Antes de enviarnos como testigos suyos, el Señor nos llama para que estemos con Él.

Mientras nosotros no seamos los primeros en escuchar al Señor y vivir conforme a sus enseñanzas, podríamos perder el tiempo al proclamar su Evangelio a los demás, pues la fuerza salvadora de la Palabra de Dios no proviene de lo erudito de nuestras palabras, sino de Dios mismo que continúa hablando y salvando a la humanidad por medio de su Iglesia.

Por eso en esta Eucaristía debemos venir con la misma actitud del joven Samuel: Habla, Señor; tu siervo te escucha. A partir de esa actitud de poner nuestra vida totalmente en manos de Dios, Él continuará, por medio nuestro, estando al servicio de la humanidad para liberarla de todos sus males y para hacer llegar su mensaje de amor salvador y misericordioso a todos los pueblos.

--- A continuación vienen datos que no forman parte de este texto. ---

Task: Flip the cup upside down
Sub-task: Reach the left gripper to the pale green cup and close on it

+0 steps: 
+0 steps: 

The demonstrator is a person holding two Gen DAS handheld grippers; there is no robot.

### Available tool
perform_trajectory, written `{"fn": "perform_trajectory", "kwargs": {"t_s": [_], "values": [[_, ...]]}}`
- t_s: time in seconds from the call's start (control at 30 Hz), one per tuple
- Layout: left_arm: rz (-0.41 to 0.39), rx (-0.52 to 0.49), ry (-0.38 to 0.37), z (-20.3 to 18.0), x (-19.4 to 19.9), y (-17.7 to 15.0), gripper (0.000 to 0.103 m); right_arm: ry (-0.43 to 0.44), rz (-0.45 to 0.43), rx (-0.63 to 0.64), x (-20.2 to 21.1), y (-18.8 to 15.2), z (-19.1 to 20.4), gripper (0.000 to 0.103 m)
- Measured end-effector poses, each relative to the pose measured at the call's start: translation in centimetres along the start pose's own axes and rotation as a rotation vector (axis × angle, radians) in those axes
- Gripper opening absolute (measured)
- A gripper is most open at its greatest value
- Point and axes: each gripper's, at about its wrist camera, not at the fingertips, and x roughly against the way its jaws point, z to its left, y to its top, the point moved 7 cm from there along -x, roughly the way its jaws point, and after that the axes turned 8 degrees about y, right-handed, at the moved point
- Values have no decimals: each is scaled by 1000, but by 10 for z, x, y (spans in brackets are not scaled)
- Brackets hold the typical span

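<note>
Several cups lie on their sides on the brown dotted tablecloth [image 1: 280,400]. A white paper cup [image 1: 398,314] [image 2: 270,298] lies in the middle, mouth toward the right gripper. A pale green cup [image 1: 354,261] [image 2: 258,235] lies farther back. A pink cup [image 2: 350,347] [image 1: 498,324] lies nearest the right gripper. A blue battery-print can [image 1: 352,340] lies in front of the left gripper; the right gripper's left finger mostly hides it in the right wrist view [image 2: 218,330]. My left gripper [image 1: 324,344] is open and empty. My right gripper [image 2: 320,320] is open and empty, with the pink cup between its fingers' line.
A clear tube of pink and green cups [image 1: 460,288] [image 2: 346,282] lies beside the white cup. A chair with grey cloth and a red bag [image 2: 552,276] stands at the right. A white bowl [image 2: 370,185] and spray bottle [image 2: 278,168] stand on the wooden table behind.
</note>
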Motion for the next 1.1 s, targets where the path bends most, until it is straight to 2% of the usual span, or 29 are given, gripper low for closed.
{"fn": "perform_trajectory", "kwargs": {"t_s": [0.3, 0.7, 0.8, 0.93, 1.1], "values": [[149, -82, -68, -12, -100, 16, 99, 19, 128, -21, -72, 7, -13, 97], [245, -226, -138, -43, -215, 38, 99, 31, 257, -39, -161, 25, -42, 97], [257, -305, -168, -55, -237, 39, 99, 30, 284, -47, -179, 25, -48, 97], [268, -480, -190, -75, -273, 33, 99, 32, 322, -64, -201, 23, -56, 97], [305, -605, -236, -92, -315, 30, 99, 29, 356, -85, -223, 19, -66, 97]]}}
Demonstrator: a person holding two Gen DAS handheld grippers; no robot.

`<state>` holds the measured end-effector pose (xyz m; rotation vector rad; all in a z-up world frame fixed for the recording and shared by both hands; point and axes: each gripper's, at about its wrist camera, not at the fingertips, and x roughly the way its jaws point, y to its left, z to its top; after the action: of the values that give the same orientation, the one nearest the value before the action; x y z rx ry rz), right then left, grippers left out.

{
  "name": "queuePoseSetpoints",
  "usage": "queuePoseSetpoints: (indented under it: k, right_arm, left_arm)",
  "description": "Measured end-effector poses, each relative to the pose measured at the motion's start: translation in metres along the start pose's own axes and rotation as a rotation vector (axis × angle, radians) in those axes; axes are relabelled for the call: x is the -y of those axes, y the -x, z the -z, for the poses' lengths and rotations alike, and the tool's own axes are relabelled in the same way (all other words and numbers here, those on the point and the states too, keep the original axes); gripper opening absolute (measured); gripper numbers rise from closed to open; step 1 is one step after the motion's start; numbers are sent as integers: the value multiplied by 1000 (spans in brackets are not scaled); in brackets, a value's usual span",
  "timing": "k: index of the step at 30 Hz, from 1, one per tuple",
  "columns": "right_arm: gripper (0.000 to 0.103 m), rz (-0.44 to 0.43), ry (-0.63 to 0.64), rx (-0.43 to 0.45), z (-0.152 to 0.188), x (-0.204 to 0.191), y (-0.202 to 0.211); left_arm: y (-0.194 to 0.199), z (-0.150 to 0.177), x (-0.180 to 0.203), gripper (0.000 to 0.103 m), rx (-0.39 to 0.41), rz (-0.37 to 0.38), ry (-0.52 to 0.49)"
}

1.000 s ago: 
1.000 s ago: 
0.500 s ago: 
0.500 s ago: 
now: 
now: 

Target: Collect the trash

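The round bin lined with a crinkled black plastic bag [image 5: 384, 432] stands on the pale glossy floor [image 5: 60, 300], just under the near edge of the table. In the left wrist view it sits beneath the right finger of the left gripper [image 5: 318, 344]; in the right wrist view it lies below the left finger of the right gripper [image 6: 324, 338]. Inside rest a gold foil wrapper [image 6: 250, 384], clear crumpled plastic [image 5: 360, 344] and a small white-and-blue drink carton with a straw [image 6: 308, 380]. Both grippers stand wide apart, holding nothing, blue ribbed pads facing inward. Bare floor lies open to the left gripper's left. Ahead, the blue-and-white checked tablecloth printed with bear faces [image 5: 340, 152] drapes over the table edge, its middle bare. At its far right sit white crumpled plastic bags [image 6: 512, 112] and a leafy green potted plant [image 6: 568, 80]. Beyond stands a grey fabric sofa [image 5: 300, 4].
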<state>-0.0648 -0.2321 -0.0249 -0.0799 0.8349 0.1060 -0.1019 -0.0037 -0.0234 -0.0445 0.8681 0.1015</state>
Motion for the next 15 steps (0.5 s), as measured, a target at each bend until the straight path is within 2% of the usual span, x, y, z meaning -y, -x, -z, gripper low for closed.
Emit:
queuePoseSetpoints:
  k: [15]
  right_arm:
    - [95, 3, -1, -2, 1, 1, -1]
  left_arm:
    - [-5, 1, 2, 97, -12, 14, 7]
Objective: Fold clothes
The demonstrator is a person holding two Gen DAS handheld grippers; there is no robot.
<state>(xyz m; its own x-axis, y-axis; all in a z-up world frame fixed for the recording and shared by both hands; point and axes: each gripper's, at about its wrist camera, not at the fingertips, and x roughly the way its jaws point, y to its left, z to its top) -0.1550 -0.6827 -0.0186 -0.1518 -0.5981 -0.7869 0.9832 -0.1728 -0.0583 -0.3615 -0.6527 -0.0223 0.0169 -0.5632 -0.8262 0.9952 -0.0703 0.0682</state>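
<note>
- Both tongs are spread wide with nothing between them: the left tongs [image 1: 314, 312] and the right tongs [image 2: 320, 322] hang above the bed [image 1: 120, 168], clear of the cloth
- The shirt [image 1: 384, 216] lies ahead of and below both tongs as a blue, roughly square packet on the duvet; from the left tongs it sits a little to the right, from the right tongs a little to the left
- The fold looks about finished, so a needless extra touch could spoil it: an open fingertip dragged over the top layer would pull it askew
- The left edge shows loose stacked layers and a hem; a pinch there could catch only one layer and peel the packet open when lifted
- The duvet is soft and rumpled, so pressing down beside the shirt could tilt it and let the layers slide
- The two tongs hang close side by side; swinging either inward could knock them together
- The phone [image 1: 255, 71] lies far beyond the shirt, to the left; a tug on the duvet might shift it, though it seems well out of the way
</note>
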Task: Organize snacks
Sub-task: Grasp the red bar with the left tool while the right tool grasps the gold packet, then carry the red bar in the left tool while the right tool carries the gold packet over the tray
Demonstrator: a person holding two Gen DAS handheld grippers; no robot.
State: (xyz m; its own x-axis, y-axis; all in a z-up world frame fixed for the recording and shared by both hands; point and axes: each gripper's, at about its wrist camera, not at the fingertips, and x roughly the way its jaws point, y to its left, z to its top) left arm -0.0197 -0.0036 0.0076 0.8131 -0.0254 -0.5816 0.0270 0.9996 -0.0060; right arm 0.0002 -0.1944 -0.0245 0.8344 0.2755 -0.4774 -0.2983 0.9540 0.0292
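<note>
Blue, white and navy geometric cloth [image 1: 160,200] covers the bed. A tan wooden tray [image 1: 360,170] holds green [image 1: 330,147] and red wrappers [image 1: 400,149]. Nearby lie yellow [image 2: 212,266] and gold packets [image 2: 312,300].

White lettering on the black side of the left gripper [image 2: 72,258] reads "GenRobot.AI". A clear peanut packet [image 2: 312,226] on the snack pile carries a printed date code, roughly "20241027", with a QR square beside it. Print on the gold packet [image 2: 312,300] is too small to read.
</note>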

Al habernos convertido en miembros de la Iglesia, Esposa de Cristo, por medio de la fe y del bautismo, no podemos conformarnos con la confesión de nuestra misma fe sólo en el interior de los templos, o en la intimidad de la vida privada.

Dios ha enviado a su Iglesia como aquella, mediante la cual, Él continúa realizando su obra de salvación a favor de toda la humanidad. La proclamación de la Buena Noticia del amor, del perdón y de la salvación que el Padre Dios nos ha dado en Cristo, la Iglesia no puede proclamarla sólo con las palabras, sino que debe ella misma acercarse a los diversos ambientes en que el pecado ha dominado al hombre para tenderle la mano y levantarlo de sus miserias, y para ayudarlo a que se ponga al servicio del Reino; sólo entonces nuestra misma persona será en Cristo un Evangelio viviente del Padre para el mundo entero.

Y en este trabajo no podemos contentarnos con llevarlo adelante en los grupos cerrados que han surgido en las comunidades parroquiales; tampoco podemos conformarnos pensando que trabajamos para que nuestra familia viva cada día de un modo más comprometida su fe. Hemos de ir en busca de las ovejas perdidas, de aquellos que viven lejos de Dios y lejos de su Iglesia; y que se han convertido en causa de muchos males para muchos sectores de la sociedad.

La Iglesia ha nacido para manifestar el amor de Dios a los pecadores y para ayudarlos a rectificar sus caminos. No nos conformemos, ni nos ilusionemos falsamente trabajando con quienes ya viven en casa.

Roguémosle al Señor que nos conceda, por intercesión de la Santísima Virgen María, nuestra Madre, la gracia de vivir con una actitud constante de escuchar su Palabra, de ponerla en práctica, y de dar testimonio de la misma ante nuestros hermanos para fortalecer su fe. Amén.